W kolejnych dniach spotkania przy pomnikach i tablicach poświęconych Mikołajczykowi zorganizowane zostaną w Gnieźnie, Damasławku, Wągrowcu i Dobrzycy. Wielkopolskie obchody organizowane są po raz trzynasty.
"Przywracanie pamięci o premierze Mikołajczyku zapoczątkowaliśmy w 1988 roku w Dobrzycy. Gdy w 2000 roku sprowadzono jego prochy do kraju uznaliśmy, że obchody powinny objąć całą Wielkopolskę" - powiedział w sobotę PAP ich współorganizator, europoseł Andrzej Grzyb, prezes Zarządu Wojewódzkiego PSL w regionie.
"Jednocześnie chcemy przypominać osoby, które rozpoczęły upamiętnianie Mikołajczyka, wiele z nich już odeszło. To m.in. prezes Towarzystwa im. Stanisława Mikołajczyka Edward Dębowski, dzięki któremu w Poznaniu stoi pomnik premiera.
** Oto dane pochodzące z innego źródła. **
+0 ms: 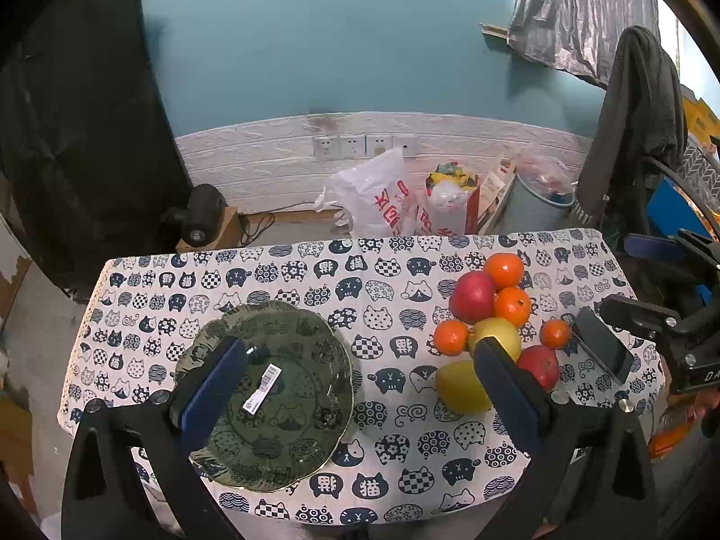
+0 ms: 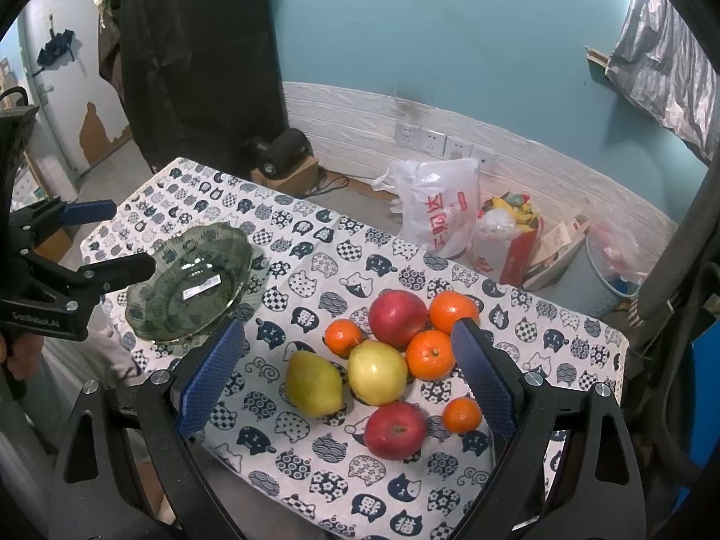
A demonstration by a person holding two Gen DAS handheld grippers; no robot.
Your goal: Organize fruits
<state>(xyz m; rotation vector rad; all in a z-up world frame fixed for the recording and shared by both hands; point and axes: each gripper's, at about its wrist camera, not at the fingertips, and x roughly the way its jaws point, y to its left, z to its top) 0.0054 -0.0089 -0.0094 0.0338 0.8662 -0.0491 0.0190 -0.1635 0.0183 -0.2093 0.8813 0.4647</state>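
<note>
A green glass plate [image 1: 288, 450] with a barcode sticker sits on the left of the cat-print table; it also shows in the right wrist view [image 2: 148, 315]. A pile of fruit lies to its right: two red apples [image 2: 397, 317] [image 2: 395, 429], two yellow pears [image 2: 313, 382] [image 2: 377, 372] and several oranges [image 2: 429, 354]. The fruit also shows in the left wrist view, with an apple [image 1: 472, 297] at the back. My left gripper [image 1: 360, 378] is open above the table between plate and fruit. My right gripper [image 2: 348, 373] is open above the fruit pile. Both are empty.
The cat-print tablecloth [image 1: 315, 279] covers a small table with edges all round. Behind it on the floor stand plastic bags [image 1: 373, 198], a grey bin [image 1: 535, 207] and a black device on a box [image 1: 202, 218]. A chair with dark clothing [image 1: 634, 126] stands at right.
</note>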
To on również przyczynił się do sprowadzenia prochów Mikołajczyka do Polski" - dodał.
Stanisław Mikołajczyk urodził się w Westfalii w 1901 roku. W 1910 r. jego rodzina sprowadziła się do Borzęcic pod Koźminem Wielkopolskim. Potem Mikołajczyk osiadł w Strzyżewie koło Dobrzycy.
Bił się w powstaniu wielkopolskim i wojnie polsko-bolszewickiej. W latach dwudziestych rozpoczął działalność w organizacjach ludowych.
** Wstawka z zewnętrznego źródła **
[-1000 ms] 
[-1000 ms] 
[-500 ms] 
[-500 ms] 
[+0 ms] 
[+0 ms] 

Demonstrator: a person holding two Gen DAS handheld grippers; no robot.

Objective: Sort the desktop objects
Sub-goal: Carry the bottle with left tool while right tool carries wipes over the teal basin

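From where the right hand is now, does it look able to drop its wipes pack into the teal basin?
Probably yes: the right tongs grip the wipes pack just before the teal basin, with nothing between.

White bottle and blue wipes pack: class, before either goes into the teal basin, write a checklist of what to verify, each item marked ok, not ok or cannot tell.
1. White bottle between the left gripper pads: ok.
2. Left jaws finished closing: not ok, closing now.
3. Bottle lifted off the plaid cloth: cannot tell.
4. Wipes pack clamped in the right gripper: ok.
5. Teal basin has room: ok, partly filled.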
W 1930 roku kupił gospodarstwo rolne w Międzylesiu k. Wągrowca. Potem, kiedy był posłem na Sejm i radcą Wielkopolskiej Izby Rolniczej, z pomocą teściów wybudował dom w Poznaniu.
Od 1943 do 1944 roku był premierem rządu emigracyjnego, a w latach 1945-1947 pełnił funkcję wicepremiera Tymczasowego Rządu Jedności Narodowej. W 1945 r. został prezesem PSL. Dwa lata później, zagrożony aresztowaniem, musiał uciekać do USA.
Jak podkreślił Andrzej Grzyb, ocena dorobku Mikołajczyka z roku na rok wypada coraz korzystniej.
"Coraz wyraźniej widać, jak wielkim był Wielkopolaninem, Polakiem, ale również obywatelem świata. Może być wzorem moralnym, ale także przykładem dobrego, rozumnego patriotyzmu. Powtarzał, że spraw Polski nie należy rozstrzygać w Londynie, ale w Polsce w Warszawie" - powiedział.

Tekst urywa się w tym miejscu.